Residents including birdwatchers and daily walkers form Friends of Callum Brae Nature Reserve, are against the development.

Didi Sommer, Pamela Collett, Rob Parnell and James Lindsay stand near the border of Callum Brae Nature Reserve and the plot of land where a crematorium complex will be built. Picture by Elesa Kurtz

Their main concerns are that 15 mature trees threatened swift parrots forage in will be cut down. The trees are believed to be 100 to 200 years old.

"There are less than 300 swift parrots remaining [in the wild] and they come here in the winter, they migrate from Tasmania. Where will they go?" Didi Sommer asked.

She was also worried about the surrounding critically endangered Yellow Box-Blakely's Red Gum grassy woodland.

James Lindsay, 78, said the crematorium would be built about 16 metres from the boundary of the reserve. He was concerned about toxic emissions from the development affecting his health and that of native wildlife.

"'Separation distance guidelines for air emissions, November 2018' specifies the recommended separation distance for air emissions from cremation as 150m," the group said.

They plan to air their objections at an ACT Civil and Administrative Tribunal hearing on December 18.

"We want them to reopen development application on the environmental impact track because that would mean they have to do ... a complete study of all the environmental issues that are involved here. That was not done because they managed to put it on the 'merit track'," said group convener Pamela Collett.

"They don't have a complete environmental impact statement, which is the minimum that should have been done."

Friends of Callum Brae Nature Reserve, holding up signs of the threatened swift parrot, hope ACAT will order Invocare to do a full environmental impact assessment. Picture by Elesa Kurtz

If ACAT confirms the crematorium proposal, construction will begin before October 2026.

If a resolution is not reached, the development would be subject to ACAT's review process and any new orders made.

"The authority's decision is set aside until the ACAT had an opportunity to review the matter and make orders it considers appropriate," an ACT government spokesperson said.

Ms Collett felt confident and positive because the group strongly believed wildlife must be protected.

"We feel that we are custodians of these critically endangered trees.
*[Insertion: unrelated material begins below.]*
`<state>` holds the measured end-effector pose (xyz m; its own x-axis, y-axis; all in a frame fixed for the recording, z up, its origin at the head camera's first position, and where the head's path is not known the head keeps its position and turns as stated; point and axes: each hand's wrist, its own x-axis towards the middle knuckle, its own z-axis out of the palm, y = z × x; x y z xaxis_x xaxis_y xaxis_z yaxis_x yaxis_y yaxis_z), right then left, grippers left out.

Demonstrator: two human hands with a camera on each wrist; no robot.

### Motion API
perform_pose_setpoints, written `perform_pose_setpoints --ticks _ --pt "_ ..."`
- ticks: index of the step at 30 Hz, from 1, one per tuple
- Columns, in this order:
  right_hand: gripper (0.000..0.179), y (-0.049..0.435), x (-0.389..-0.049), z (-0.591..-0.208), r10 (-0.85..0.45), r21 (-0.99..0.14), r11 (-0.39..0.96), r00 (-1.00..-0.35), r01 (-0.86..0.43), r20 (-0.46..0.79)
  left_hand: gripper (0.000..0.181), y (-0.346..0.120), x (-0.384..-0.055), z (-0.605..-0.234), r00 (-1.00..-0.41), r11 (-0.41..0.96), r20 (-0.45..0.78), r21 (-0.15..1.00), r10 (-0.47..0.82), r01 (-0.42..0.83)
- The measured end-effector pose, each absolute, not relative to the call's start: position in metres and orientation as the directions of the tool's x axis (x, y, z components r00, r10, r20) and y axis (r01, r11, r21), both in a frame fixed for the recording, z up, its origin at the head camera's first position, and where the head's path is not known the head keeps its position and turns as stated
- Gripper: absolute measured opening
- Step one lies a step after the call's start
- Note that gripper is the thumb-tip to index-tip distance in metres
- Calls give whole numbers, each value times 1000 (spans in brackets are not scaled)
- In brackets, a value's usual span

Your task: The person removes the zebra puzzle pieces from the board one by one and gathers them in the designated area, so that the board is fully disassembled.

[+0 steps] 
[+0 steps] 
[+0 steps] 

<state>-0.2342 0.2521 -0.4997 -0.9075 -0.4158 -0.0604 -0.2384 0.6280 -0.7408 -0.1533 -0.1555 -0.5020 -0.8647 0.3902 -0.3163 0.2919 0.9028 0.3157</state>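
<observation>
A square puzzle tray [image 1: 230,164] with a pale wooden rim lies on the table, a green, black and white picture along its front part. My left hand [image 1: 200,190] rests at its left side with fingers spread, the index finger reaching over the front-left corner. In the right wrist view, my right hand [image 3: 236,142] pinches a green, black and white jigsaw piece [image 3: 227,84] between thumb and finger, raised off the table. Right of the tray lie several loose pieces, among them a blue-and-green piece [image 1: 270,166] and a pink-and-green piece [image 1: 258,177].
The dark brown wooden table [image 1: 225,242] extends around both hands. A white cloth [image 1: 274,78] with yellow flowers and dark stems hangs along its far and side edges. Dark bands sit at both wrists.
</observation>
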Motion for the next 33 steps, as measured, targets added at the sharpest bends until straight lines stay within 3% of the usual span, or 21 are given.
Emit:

This is one of the last remaining [places with] Yellow Box-Blakely's Red Gum grassy woodland, in all of Australia," she said. "We have a responsibility because these trees are very old."

The group will request an order to stop construction works on the site.

The Canberra Times made multiple attempts to get comments from Invocare.

The funeral group operates crematorium complexes around Australia and overseas under better-known brand names, including White Lady Funerals and Tobin Brothers, in Canberra and Queanbeyan.